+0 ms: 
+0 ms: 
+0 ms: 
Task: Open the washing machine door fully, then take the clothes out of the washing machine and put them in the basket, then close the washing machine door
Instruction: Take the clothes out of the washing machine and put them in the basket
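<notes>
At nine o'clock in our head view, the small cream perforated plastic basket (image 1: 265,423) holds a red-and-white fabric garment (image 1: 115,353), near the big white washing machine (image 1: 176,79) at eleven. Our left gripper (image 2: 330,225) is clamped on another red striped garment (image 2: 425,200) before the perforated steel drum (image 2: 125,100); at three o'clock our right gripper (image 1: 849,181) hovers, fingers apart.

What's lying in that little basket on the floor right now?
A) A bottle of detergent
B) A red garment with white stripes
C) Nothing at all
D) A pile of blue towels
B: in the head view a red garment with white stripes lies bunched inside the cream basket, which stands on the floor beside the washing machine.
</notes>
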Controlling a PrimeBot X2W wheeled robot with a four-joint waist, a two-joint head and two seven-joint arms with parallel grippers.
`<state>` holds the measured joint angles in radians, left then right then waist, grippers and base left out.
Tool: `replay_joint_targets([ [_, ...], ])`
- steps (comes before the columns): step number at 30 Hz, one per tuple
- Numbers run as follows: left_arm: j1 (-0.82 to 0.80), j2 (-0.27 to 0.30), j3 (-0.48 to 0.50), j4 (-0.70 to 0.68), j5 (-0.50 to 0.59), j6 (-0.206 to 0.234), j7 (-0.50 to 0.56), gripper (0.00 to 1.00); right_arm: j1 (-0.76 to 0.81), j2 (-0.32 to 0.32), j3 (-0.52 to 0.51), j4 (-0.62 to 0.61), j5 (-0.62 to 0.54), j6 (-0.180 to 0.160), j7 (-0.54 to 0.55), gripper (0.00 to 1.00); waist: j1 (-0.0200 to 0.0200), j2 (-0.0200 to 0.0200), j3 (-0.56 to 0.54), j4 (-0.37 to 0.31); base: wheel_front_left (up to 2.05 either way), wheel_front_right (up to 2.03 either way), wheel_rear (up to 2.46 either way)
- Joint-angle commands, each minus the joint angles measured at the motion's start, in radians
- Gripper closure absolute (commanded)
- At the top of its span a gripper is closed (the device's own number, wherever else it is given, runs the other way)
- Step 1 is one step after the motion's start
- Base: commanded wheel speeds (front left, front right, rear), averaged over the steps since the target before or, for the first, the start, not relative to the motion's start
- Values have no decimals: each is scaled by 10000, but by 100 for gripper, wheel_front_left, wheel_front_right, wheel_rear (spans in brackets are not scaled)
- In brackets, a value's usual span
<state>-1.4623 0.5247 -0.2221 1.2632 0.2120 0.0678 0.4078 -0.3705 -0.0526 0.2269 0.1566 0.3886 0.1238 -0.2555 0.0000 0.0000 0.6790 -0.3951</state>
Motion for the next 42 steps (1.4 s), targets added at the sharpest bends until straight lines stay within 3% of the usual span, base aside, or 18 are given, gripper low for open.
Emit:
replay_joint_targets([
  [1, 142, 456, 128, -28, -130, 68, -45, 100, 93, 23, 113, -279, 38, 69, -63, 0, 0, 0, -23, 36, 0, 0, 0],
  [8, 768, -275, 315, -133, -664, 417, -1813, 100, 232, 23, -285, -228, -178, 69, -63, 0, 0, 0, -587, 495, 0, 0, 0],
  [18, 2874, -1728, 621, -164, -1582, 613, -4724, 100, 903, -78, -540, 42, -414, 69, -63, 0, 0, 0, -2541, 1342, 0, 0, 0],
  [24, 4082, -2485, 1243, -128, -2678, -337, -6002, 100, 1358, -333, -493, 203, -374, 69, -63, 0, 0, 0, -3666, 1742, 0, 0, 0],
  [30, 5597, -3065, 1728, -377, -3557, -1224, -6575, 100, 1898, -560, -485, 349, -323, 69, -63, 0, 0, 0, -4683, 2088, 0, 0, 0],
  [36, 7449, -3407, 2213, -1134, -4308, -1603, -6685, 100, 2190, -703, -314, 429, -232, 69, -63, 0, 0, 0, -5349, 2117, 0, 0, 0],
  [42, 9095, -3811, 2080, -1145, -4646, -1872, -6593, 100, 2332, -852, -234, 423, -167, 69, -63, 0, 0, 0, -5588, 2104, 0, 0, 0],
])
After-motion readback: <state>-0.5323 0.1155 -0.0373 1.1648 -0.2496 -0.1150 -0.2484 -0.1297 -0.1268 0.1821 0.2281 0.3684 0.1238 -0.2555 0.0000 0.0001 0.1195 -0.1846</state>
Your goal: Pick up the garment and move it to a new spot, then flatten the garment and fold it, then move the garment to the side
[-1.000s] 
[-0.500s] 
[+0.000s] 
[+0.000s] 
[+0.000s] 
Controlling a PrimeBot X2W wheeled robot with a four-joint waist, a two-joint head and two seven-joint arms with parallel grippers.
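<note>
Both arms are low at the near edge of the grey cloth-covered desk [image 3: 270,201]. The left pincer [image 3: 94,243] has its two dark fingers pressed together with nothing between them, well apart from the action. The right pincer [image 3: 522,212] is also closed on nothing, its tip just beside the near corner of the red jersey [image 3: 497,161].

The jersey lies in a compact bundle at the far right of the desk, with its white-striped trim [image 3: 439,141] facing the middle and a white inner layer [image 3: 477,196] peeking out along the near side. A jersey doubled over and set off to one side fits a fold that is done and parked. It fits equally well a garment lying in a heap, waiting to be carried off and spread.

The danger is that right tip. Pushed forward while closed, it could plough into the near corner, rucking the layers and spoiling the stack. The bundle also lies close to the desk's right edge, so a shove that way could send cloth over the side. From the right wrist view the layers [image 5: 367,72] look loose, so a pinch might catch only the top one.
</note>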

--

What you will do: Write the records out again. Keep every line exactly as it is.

Solved exercise:
+0 ms: 
+0 ms: 
+0 ms: 
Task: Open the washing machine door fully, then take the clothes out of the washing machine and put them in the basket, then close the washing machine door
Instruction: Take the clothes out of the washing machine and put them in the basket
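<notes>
At nine o'clock in our head view, the small cream perforated plastic basket (image 1: 265,423) holds a red-and-white fabric garment (image 1: 115,353), near the big white washing machine (image 1: 176,79) at eleven. Our left gripper (image 2: 330,225) is clamped on another red striped garment (image 2: 425,200) before the perforated steel drum (image 2: 125,100); at three o'clock our right gripper (image 1: 849,181) hovers, fingers apart.

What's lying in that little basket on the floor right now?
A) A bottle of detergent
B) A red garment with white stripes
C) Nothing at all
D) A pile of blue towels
B: in the head view a red garment with white stripes lies bunched inside the cream basket, which stands on the floor beside the washing machine.
</notes>
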Controlling a PrimeBot X2W wheeled robot with a four-joint waist, a two-joint head and two seven-joint arms with parallel grippers.
`<state>` holds the measured joint angles in radians, left then right then waist, grippers and base left out.
Tool: `replay_joint_targets([ [_, ...], ])`
- steps (comes before the columns): step number at 30 Hz, one per tuple
- Numbers run as follows: left_arm: j1 (-0.82 to 0.80), j2 (-0.27 to 0.30), j3 (-0.48 to 0.50), j4 (-0.70 to 0.68), j5 (-0.50 to 0.59), j6 (-0.206 to 0.234), j7 (-0.50 to 0.56), gripper (0.00 to 1.00); right_arm: j1 (-0.76 to 0.81), j2 (-0.32 to 0.32), j3 (-0.52 to 0.51), j4 (-0.62 to 0.61), j5 (-0.62 to 0.54), j6 (-0.180 to 0.160), j7 (-0.54 to 0.55), gripper (0.00 to 1.00); waist: j1 (-0.0200 to 0.0200), j2 (-0.0200 to 0.0200), j3 (-0.56 to 0.54), j4 (-0.37 to 0.31); base: wheel_front_left (up to 2.05 either way), wheel_front_right (up to 2.03 either way), wheel_rear (up to 2.46 either way)
- Joint-angle commands, each minus the joint angles measured at the motion's start, in radians
- Gripper closure absolute (commanded)
- At the top of its span a gripper is closed (the device's own number, wherever else it is given, runs the other way)
- Step 1 is one step after the motion's start
- Base: commanded wheel speeds (front left, front right, rear), averaged over the steps since the target before or, for the first, the start, not relative to the motion's start
- Values have no decimals: each is scaled by 10000, but by 100 for gripper, wheel_front_left, wheel_front_right, wheel_rear (spans in brackets are not scaled)
- In brackets, a value's usual span
<state>-1.4623 0.5247 -0.2221 1.2632 0.2120 0.0678 0.4078 -0.3705 -0.0526 0.2269 0.1566 0.3886 0.1238 -0.2555 0.0000 0.0000 0.6790 -0.3951</state>
Motion for the next 42 steps (1.4 s), targets added at the sharpest bends until straight lines stay within 3% of the usual span, base aside, or 18 are given, gripper low for open.
Emit:
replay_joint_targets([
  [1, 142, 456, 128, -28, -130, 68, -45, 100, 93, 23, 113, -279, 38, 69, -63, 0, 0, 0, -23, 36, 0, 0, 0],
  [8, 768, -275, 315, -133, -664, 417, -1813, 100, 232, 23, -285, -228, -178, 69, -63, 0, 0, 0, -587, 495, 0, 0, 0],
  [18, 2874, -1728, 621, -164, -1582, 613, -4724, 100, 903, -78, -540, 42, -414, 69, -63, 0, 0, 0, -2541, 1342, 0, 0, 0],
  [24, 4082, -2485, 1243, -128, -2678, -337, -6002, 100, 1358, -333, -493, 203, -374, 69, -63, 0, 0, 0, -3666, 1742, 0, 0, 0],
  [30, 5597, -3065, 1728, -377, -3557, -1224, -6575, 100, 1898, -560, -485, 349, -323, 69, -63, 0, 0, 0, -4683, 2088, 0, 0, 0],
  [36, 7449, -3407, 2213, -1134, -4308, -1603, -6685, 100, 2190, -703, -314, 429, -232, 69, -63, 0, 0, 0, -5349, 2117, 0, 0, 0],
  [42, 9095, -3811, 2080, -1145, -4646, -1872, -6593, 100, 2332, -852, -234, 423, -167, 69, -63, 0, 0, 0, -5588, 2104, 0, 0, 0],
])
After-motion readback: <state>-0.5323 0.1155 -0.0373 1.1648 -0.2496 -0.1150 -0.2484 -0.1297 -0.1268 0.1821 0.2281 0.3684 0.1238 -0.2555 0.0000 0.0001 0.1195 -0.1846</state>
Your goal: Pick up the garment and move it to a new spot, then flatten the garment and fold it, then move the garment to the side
[-1.000s] 
[-0.500s] 
[+0.000s] 
[+0.000s] 
[+0.000s] 
Controlling a PrimeBot X2W wheeled robot with a four-joint waist, a two-joint head and two seven-joint arms with parallel grippers.
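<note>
Both arms are low at the near edge of the grey cloth-covered desk [image 3: 270,201]. The left pincer [image 3: 94,243] has its two dark fingers pressed together with nothing between them, well apart from the action. The right pincer [image 3: 522,212] is also closed on nothing, its tip just beside the near corner of the red jersey [image 3: 497,161].

The jersey lies in a compact bundle at the far right of the desk, with its white-striped trim [image 3: 439,141] facing the middle and a white inner layer [image 3: 477,196] peeking out along the near side. A jersey doubled over and set off to one side fits a fold that is done and parked. It fits equally well a garment lying in a heap, waiting to be carried off and spread.

The danger is that right tip. Pushed forward while closed, it could plough into the near corner, rucking the layers and spoiling the stack. The bundle also lies close to the desk's right edge, so a shove that way could send cloth over the side. From the right wrist view the layers [image 5: 367,72] look loose, so a pinch might catch only the top one.
</note>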

No further output is needed for this exercise.